[PROBLEM DETAILS] Retype the lines below exactly, but only those from the line that has "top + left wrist" through the line that has "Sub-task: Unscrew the". Omit every picture.

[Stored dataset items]
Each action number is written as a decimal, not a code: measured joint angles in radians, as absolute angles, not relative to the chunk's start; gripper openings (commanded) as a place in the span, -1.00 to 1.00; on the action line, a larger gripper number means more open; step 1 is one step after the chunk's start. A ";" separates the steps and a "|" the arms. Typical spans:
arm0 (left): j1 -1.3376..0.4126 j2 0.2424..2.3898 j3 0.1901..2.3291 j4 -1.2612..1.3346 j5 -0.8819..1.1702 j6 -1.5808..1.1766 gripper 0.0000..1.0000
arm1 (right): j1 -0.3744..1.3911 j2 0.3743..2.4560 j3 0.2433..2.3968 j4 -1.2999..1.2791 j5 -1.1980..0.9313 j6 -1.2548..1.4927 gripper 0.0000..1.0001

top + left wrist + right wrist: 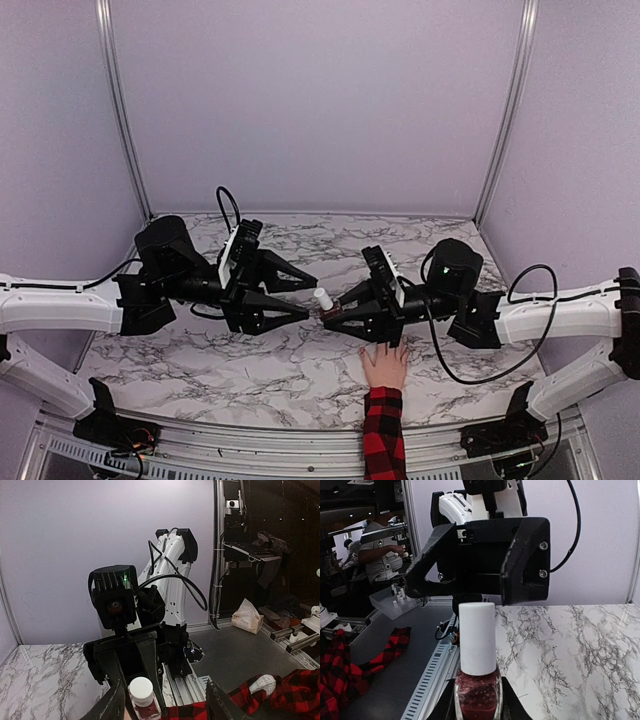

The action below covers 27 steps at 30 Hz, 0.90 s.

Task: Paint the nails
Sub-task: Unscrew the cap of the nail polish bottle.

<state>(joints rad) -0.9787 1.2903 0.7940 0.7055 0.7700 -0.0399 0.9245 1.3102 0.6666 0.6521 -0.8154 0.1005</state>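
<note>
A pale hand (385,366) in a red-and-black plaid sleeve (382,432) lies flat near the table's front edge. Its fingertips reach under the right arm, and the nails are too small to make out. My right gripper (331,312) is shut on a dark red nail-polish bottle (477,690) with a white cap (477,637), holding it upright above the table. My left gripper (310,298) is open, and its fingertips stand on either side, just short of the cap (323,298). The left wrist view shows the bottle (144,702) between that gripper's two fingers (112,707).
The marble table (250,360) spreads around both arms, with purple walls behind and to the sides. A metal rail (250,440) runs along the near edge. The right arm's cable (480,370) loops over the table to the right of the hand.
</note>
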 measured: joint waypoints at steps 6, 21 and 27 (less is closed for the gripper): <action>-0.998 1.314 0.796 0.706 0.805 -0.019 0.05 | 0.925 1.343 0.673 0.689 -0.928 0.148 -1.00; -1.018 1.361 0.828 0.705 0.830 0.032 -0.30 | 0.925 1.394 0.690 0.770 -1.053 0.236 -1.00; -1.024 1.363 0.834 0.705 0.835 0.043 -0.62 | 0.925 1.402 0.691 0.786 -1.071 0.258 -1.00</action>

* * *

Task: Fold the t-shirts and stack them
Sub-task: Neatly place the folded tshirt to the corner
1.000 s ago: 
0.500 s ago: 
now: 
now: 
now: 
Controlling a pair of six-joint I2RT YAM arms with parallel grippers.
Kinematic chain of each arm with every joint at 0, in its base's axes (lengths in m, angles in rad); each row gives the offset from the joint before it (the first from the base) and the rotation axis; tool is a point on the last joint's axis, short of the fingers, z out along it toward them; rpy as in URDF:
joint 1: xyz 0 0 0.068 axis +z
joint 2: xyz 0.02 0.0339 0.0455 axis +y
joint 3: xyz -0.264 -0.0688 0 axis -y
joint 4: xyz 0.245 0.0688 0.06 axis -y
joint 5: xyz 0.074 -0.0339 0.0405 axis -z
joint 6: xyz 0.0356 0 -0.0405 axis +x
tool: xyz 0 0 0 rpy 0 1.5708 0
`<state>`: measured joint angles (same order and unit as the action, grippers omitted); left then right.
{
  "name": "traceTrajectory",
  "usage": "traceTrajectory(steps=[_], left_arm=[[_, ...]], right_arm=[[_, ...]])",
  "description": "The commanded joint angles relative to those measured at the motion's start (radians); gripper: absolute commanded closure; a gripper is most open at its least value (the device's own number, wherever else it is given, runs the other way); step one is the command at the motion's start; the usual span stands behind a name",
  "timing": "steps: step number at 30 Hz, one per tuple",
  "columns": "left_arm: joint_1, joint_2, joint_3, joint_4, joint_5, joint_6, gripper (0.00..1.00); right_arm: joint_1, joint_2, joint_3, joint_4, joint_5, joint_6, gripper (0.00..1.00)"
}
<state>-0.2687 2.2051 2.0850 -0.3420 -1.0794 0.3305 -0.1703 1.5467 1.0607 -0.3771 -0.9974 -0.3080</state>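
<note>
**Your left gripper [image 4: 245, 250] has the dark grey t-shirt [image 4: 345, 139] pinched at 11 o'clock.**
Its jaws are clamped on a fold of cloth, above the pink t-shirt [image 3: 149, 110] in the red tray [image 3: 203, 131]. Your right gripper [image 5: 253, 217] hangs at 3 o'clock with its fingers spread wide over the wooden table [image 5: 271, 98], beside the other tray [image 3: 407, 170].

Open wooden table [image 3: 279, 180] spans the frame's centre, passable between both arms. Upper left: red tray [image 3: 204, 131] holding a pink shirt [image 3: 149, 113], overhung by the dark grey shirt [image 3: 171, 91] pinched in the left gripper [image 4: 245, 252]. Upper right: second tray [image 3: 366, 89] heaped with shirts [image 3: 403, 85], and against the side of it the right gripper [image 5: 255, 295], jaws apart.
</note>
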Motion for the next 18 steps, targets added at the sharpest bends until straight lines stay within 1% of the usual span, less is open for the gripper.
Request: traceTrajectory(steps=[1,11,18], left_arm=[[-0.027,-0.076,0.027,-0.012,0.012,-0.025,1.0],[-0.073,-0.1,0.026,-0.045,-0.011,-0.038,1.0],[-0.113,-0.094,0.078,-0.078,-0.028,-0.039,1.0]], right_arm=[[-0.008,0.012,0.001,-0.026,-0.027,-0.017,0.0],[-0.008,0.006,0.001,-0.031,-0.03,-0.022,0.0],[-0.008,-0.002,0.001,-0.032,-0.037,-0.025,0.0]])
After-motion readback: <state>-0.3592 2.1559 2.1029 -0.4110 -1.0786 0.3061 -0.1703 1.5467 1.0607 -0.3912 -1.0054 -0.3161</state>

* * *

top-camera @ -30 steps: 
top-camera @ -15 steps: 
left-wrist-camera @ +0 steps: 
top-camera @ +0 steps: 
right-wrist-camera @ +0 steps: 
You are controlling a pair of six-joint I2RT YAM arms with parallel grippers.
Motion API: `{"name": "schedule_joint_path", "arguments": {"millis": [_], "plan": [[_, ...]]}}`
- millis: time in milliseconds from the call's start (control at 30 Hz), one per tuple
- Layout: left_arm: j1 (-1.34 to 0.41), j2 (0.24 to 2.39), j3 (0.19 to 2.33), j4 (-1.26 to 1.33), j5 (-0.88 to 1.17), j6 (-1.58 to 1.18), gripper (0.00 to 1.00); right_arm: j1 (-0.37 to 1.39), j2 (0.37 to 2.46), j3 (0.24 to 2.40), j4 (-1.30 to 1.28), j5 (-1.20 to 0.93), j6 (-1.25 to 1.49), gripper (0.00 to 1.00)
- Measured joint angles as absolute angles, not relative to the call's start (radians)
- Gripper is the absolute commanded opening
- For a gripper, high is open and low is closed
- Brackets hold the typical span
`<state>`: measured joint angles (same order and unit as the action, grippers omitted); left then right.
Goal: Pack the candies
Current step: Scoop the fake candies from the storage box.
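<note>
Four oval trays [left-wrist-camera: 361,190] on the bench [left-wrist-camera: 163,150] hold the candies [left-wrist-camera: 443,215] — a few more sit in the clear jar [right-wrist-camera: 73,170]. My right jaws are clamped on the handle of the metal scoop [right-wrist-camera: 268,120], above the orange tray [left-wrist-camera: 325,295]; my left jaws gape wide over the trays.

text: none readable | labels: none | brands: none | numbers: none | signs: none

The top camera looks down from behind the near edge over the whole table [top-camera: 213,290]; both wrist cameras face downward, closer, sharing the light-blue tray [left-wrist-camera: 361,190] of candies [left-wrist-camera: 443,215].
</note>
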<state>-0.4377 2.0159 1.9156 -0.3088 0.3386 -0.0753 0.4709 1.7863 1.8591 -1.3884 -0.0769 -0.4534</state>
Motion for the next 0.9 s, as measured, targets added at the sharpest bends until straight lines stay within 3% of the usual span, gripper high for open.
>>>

[TASK ANSWER]
top + left wrist + right wrist: 

The action below covers 27 steps at 30 Hz, 0.90 s.

Task: Paint the nails
Sub-task: Unscrew the cap of the nail polish bottle.

This concludes the answer to the exercise.